EXERCISE GOAL: The lines from the top of the material through the line with "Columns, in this" are to be set down exactly. Leave the pictures out.

DATA FOR THIS TASK:
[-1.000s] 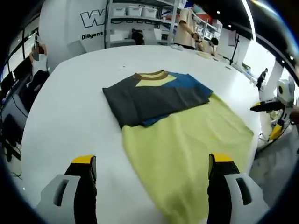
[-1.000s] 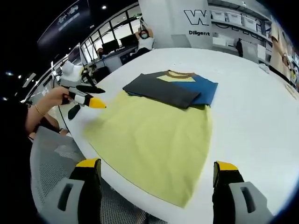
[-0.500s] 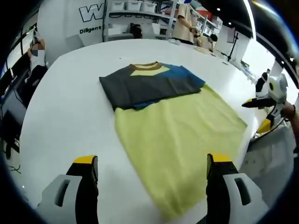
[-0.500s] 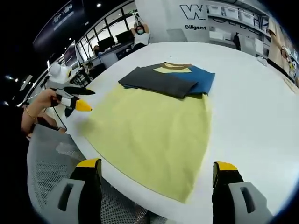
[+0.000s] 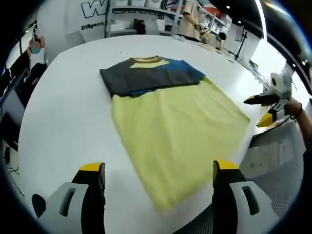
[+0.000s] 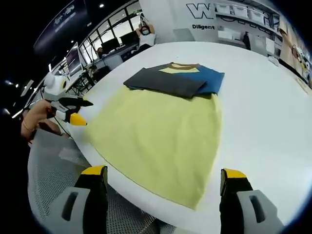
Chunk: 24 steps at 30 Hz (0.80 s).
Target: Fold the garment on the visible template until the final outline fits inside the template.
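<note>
On the white counter point(image 5: 58, 126) the garment point(image 5: 165, 122) lies half-folded w/ both tongs point(image 5: 153, 187) point(image 6: 163, 190) open, empty, pulled back toward its hem, bottom fold pending.

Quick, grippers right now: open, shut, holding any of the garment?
Left gripper: open, jaws wide apart, holding nothing, above the yellow cloth.
Right gripper: open, jaws wide apart, holding nothing; the folded garment lies untouched farther up the table.

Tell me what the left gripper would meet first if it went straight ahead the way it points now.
Probably the near edge of the yellow garment on the white table. The left gripper is open, its jaws framing that cloth; the folded dark end lies farther on. Depth is unclear.
</note>
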Available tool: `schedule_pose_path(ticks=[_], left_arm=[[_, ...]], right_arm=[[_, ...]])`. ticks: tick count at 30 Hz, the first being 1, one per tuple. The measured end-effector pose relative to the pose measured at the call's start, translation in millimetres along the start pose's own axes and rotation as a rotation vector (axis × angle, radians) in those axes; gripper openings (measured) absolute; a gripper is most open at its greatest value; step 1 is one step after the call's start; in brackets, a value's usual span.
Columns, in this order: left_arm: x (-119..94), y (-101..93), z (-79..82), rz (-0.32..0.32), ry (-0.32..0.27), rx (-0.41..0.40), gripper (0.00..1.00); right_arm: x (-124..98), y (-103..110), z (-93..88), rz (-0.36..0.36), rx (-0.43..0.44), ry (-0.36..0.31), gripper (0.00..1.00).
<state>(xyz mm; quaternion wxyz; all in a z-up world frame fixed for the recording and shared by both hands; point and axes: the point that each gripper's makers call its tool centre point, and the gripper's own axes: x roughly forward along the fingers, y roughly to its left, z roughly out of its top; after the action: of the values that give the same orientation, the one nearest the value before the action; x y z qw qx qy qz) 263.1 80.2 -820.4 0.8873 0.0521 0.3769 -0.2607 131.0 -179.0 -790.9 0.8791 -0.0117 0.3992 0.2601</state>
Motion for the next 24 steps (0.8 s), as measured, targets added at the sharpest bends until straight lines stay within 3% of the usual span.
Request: schedule_pose_path(ticks=[4, 6, 12, 18, 21, 24], left_arm=[[-6, -0.8, -9.4, -0.001, 0.015, -0.004, 0.87], [-12, -9.2, -27.2, -0.018, 0.063, -0.003, 0.86], [-27, -20.2, -43.7, -0.031, 0.095, -0.02, 0.74], [-39, -24.8, -56.6, -0.034, 0.106, -0.019, 0.69], [-52, -44.0, -79.7, -0.066, 0.152, -0.027, 0.65], [-60, -54.4, -88.3, -0.078, 0.166, -0.051, 0.61]], right_arm=[[5, -4, -10.6, 0.006, 0.017, 0.033, 0.94], [9, -7, -24.6, -0.004, 0.041, 0.069, 0.93], [10, -9, -31.3, -0.012, 0.048, 0.084, 0.91], [11, -5, -34.4, -0.001, 0.056, 0.086, 0.88], [11, -7, -41.3, -0.003, 0.069, 0.097, 0.87], [11, -7, -49.1, -0.003, 0.078, 0.118, 0.85]])
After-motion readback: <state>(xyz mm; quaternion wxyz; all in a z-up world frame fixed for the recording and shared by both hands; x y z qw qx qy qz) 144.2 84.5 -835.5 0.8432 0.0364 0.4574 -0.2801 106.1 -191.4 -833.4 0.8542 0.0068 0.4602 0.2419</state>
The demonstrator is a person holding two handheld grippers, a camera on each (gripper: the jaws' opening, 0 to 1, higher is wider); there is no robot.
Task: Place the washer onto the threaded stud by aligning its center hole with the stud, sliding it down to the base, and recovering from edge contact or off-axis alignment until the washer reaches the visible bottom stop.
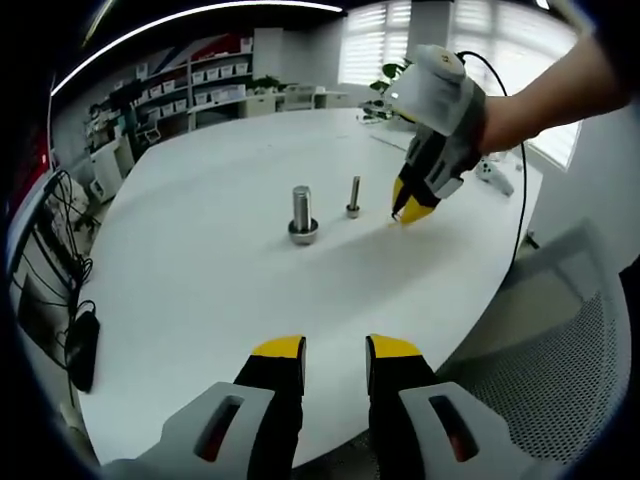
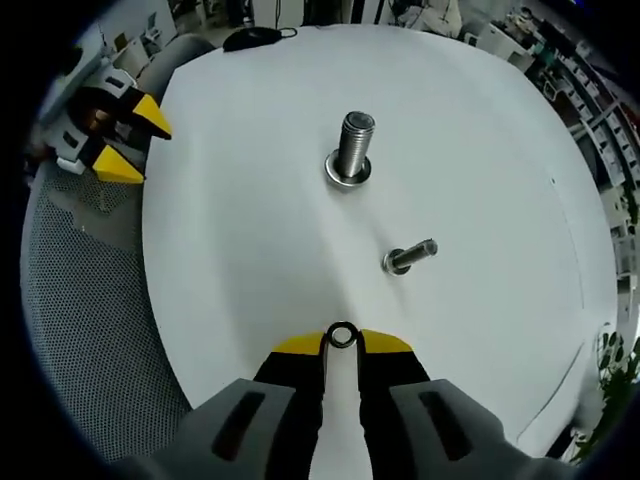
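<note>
while the white surface (image 2: 250,180) carries a large stud (image 2: 353,148) already collared and a smaller bare stud (image 2: 410,256), both upright, the right tool (image 2: 342,340) pinches the washer (image 2: 342,334) by its rim; an off-axis descent could catch an edge or tip the stud; the left tool (image 1: 336,350) hangs apart, empty

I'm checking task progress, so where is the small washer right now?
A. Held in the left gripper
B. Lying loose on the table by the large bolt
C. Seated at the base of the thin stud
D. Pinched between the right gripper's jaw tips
D: in the right gripper view, the washer sits clamped at the right gripper tips, short of the thin stud.
</note>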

EXPECTED ANSWER:
[-1.000s] 
[-1.000s] 
[-0.500s] 
[-0.500s] 
[+0.000s] 
[+0.000s] 
Chunk: 24 steps at 30 Hz (0.80 s).
Target: Fold the garment on the visible template until the final outline fits inside the template.
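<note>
On the white counter point(image 5: 58, 126) the garment point(image 5: 165, 122) lies half-folded w/ both tongs point(image 5: 153, 187) point(image 6: 163, 190) open, empty, pulled back toward its hem, bottom fold pending.

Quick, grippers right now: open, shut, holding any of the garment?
Left gripper: open, jaws wide apart, holding nothing, above the yellow cloth.
Right gripper: open, jaws wide apart, holding nothing; the folded garment lies untouched farther up the table.

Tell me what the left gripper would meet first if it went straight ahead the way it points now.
Probably the near edge of the yellow garment on the white table. The left gripper is open, its jaws framing that cloth; the folded dark end lies farther on. Depth is unclear.
</note>
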Available tool: `schedule_pose_path(ticks=[_], left_arm=[[_, ...]], right_arm=[[_, ...]])`. ticks: tick count at 30 Hz, the first being 1, one per tuple. The measured end-effector pose relative to the pose measured at the call's start, translation in millimetres along the start pose's own axes and rotation as a rotation vector (axis × angle, radians) in those axes; gripper openings (measured) absolute; a gripper is most open at its greatest value; step 1 is one step after the call's start; in brackets, a value's usual span.
Columns, in this order: left_arm: x (-119..94), y (-101..93), z (-79..82), rz (-0.32..0.32), ry (-0.32..0.27), rx (-0.41..0.40), gripper (0.00..1.00); right_arm: x (-124..98), y (-103..110), z (-93..88), rz (-0.36..0.36), rx (-0.43..0.44), ry (-0.36..0.31), gripper (0.00..1.00).

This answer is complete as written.